If the people who live in Stockholm have a favorite shopping area, it's probably Drottninggatan, a cheerful pedestrian-only street that stretches between the Gamla Stan (Old Town) and Sergels Plaza.
The street is lined with shops, many of which maintain outdoor carrousels filled with colorful Scandinavian designed and manufactured clothing. Brightly colored flags flutter overhead.
Merchandise is varied and appealing, and prices are reasonable. Many shops offer the 14% value added tax rebate, which is refunded on leaving Sweden.
Maret Moks (No. 6), an interior decorating shop, features Scandinavian cotton textiles sold by the yard or stitched into attractive bed linens ($40 and up), quilt covers, table mats ($10), napkins ($6), curtains and other home accessories. The shop also offers ladies wear such as loose-fitting dresses ($225) and tunics ($175) made of heavy cotton in subtle colors and prints.
Gilbis (No. 15) is a knitwear boutique where woolen sweater coats in bold purples and roses or cheerful Scandinavian patterns cost about $153, warm coats in vivid solid colors with contrasting knit vests are about $430, pastel-colored hand-crocheted scarfs are $30, arm warmers in a variety of colors are $23 and a magnificent cape in dramatic red and black costs $140.
Stockholm's Lans Hemslojdsforening (No. 18-20) is where to find traditional Swedish handcrafts, including woven wood baskets ($20 and up), hand-loomed rugs and wall hangings ($100 and up), ceramics, wooden bowls, toys, sculptures and wrought-iron candelabra.

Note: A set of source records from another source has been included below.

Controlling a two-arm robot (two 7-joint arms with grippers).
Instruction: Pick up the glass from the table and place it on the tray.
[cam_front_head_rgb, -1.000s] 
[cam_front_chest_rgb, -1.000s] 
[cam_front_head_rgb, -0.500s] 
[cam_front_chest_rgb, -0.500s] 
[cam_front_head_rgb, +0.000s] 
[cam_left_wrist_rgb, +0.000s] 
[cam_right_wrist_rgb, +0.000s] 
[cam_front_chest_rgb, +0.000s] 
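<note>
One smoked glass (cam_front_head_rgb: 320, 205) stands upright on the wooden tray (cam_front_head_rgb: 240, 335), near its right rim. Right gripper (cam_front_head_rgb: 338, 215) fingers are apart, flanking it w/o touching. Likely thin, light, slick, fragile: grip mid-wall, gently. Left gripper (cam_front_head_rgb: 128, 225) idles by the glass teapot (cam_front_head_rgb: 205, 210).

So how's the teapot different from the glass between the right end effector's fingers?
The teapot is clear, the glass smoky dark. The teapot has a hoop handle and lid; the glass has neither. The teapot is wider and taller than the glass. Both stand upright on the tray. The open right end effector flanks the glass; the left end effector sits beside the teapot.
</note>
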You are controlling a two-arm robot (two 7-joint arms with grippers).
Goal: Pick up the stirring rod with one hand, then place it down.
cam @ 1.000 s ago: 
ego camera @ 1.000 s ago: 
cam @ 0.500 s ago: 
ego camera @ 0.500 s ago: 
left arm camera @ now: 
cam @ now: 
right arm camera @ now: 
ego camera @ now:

Tony Tango's Factory (No. 19) sells unusual and reasonably priced clothing and accessories imported from India and elsewhere. There is an assortment of cotton dresses with pretty floral prints ($54), colorful leather sandals and flats ($38), gauzy shirts and skirts in crinkled fabrics ($22 to $60). Amusing Nehru hats ($11) come in turquoise or white, and suede knapsacks ($70) are in bright green, blue and earth tones.
S.G.T. Pepper (No. 24) stocks a wide variety of Swedish and French fashions for the young including sweat shirts ($20) and oversized cotton jackets ($40) in coquettish pastel colors. The shop also has a selection of the latest hair-care products and accessories.
Metropol's (No. 25) appealing youthful fashions include a wide variety of mix-and-match cotton knits for reasonable prices. Trendy and neatly cut skirts ($22), pants ($19) and tops ($15) come in vibrant yellows, blues, pinks and other colors.
Charon (No. 29) carries its own label of shoes, designed by Charon and made in Italy. Especially appealing are smart ankle boots with pointy toes tipped in silver or gold ($68), and comfortable rubber-sole shoes with all-elastic tops ($61). Prices for women's styles average about $75, for men's about $70 to $100.
Mix and Match
Saffran (No. 29) sells its own line of cotton and cotton jersey mix-and-match casual wear. Styles are understated and comfortable, cut with clean and geometric lines and presented in combinations of subtle colors, sometimes with a delicate mix of patterns. Prices are reasonable. A dropped-waist dress-and-jacket combination costs $155, a sleeveless blouse with matching pleated skirt and trousers is $124, Windbreaker coats with high stand-up collars cost $185. Many of the tops, trousers and jackets come in men's sizes.
Polarn & Pyret (No. 29) features natural fabrics. Sizes range from newborn to adult extra large.
The shop's new baby wardrobe includes T-shirts ($8.50), panties ($5), sleepers ($17), coveralls that look like frog suits ($14) and socks with polka dots ($9). For toddlers and tots, garments range from play suits with animal themes ($13) to eyelet dresses ($38). For mom, color-coordinated clothes include comfortable wide-leg trousers in heavy cotton or lightweight wool ($60) and matching jackets.
Godisbutiken (No. 29) displays 107 bins filled with licorice and jellied and hard candies. There is also ice cream and handmade chocolates. Jiggly, oversized, spider-jelly candies ($1) are a big hit with the kids.
Palmgrens (No. 31), established in 1896, features handbags, suitcases and other leather accessories designed by Palmgrens and made in Spain. Styling is conservative, and quality and durability are emphasized. Handbags cost $140 to $160, suitcases $460 to $525, briefcases $226 and carry-alls $122.
Palmgrens makes jewelry boxes ($62) and fine-leather agendas ($137). Special-order items with different colors or alterations in style can be made within two weeks and cost about double. The shop also sells handbags by Lanvin, Lancel and the Bridge.
Din Sko (No. 50-52) has yarns and distinctive patterns for beginning or advanced knitters. The quality is excellent, and prices are reasonable.
Hennes & Mauritz (No. 53) is a large, hip department store for trend-conscious customers. You can count on the latest color combinations, waist and hem lengths, shapes and accessories.